REQUIRED WORK
Report back every line in the data that includes the string "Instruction".

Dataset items
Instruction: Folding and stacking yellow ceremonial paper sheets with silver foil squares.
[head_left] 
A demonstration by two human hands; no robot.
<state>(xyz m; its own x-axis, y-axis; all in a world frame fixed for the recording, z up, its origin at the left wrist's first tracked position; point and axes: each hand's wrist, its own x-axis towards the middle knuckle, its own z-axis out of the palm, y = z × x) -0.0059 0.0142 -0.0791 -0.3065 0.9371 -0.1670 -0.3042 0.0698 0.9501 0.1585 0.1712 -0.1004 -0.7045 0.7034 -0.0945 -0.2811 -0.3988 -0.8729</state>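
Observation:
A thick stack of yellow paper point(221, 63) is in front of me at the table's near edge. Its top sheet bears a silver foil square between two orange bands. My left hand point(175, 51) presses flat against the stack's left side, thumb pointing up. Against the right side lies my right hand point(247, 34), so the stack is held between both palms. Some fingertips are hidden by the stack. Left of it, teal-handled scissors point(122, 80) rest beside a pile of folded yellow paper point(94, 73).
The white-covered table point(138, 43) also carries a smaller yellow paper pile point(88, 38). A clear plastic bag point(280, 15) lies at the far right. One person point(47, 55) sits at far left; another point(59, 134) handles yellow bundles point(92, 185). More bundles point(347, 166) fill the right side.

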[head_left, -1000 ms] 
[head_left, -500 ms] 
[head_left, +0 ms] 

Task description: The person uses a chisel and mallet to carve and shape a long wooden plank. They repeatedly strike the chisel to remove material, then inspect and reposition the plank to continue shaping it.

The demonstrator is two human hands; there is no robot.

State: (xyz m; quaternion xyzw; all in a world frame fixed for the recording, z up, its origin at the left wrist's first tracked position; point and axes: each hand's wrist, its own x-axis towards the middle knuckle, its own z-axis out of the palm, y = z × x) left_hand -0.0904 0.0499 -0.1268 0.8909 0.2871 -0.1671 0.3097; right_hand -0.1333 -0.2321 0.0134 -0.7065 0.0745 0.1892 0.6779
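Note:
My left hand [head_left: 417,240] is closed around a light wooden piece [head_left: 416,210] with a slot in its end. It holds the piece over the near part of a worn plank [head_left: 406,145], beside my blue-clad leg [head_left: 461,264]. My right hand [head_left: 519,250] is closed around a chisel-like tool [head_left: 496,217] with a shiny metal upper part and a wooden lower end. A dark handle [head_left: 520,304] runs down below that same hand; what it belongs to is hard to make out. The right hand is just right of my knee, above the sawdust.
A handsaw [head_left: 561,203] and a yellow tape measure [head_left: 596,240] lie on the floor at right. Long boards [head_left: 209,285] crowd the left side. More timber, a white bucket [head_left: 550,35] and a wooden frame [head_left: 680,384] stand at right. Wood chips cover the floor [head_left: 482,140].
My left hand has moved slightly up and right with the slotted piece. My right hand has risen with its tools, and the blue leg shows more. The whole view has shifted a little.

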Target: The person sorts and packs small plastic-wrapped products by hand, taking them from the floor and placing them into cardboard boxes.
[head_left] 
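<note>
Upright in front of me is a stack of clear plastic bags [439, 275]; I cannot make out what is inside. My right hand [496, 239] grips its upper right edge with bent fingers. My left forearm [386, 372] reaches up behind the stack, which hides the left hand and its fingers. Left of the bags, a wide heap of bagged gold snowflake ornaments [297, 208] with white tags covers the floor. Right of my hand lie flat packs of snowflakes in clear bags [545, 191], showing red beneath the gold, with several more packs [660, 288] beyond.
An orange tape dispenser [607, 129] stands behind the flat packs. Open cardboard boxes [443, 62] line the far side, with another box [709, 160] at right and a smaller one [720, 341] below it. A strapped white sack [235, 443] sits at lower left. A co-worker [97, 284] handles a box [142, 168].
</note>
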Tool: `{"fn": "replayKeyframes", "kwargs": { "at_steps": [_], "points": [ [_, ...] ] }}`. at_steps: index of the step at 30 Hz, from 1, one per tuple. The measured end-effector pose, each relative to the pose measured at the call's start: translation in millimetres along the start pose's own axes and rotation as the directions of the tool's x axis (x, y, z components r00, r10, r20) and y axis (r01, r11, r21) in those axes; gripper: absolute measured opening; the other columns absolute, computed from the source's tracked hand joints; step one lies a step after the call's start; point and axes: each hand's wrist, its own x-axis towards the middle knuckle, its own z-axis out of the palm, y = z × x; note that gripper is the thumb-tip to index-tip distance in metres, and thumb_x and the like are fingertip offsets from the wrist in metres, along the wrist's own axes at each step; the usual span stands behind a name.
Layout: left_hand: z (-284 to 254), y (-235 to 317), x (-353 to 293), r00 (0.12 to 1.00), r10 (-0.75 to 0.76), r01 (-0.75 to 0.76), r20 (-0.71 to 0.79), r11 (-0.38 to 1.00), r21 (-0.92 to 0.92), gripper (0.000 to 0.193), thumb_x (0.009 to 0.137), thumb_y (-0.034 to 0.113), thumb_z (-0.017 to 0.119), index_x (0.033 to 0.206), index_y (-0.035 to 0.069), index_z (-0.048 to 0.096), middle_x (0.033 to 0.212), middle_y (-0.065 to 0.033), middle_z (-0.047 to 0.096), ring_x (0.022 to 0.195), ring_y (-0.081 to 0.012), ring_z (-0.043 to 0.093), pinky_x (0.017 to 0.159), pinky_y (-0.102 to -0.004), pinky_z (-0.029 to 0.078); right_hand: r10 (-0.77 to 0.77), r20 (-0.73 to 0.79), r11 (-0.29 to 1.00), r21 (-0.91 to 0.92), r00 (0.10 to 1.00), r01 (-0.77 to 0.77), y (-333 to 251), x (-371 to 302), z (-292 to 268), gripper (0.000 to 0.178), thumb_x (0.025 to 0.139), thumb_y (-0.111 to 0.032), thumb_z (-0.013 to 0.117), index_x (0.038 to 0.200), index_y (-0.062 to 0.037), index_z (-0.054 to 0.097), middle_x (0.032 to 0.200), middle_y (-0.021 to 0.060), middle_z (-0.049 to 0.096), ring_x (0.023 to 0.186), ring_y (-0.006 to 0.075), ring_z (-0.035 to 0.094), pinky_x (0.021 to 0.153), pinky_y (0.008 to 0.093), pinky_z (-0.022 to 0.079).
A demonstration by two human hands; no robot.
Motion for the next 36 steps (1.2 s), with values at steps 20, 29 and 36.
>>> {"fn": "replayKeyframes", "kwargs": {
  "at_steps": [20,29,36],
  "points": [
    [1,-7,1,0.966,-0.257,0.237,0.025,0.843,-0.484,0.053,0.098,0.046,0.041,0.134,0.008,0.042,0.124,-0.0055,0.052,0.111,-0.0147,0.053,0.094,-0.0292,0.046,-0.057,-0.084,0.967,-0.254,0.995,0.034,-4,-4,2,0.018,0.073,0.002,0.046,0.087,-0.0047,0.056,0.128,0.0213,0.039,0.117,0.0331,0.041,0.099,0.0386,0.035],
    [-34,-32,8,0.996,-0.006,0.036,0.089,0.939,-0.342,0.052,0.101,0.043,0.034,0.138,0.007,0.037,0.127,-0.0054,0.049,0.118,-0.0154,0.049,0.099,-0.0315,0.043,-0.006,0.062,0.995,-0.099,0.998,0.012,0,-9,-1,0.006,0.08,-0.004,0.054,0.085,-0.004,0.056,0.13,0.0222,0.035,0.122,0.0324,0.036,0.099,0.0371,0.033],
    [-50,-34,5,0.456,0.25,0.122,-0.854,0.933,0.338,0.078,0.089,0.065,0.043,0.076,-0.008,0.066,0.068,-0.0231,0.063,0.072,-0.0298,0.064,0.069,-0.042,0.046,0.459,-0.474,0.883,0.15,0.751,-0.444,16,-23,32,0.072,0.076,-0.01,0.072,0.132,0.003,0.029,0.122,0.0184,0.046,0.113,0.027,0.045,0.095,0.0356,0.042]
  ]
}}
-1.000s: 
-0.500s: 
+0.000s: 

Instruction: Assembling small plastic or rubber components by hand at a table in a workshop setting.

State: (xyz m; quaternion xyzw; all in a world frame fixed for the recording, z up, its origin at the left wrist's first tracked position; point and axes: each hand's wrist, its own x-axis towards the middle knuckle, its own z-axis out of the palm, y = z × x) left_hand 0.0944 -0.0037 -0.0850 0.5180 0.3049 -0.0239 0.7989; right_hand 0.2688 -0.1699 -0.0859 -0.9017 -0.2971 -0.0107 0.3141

RESULT OF THIS TASK
Instruction: Folding and stacking yellow ceremonial paper sheets with silver foil squares.
Instruction: Assembling small plastic or rubber components by hand at a table in a workshop setting.

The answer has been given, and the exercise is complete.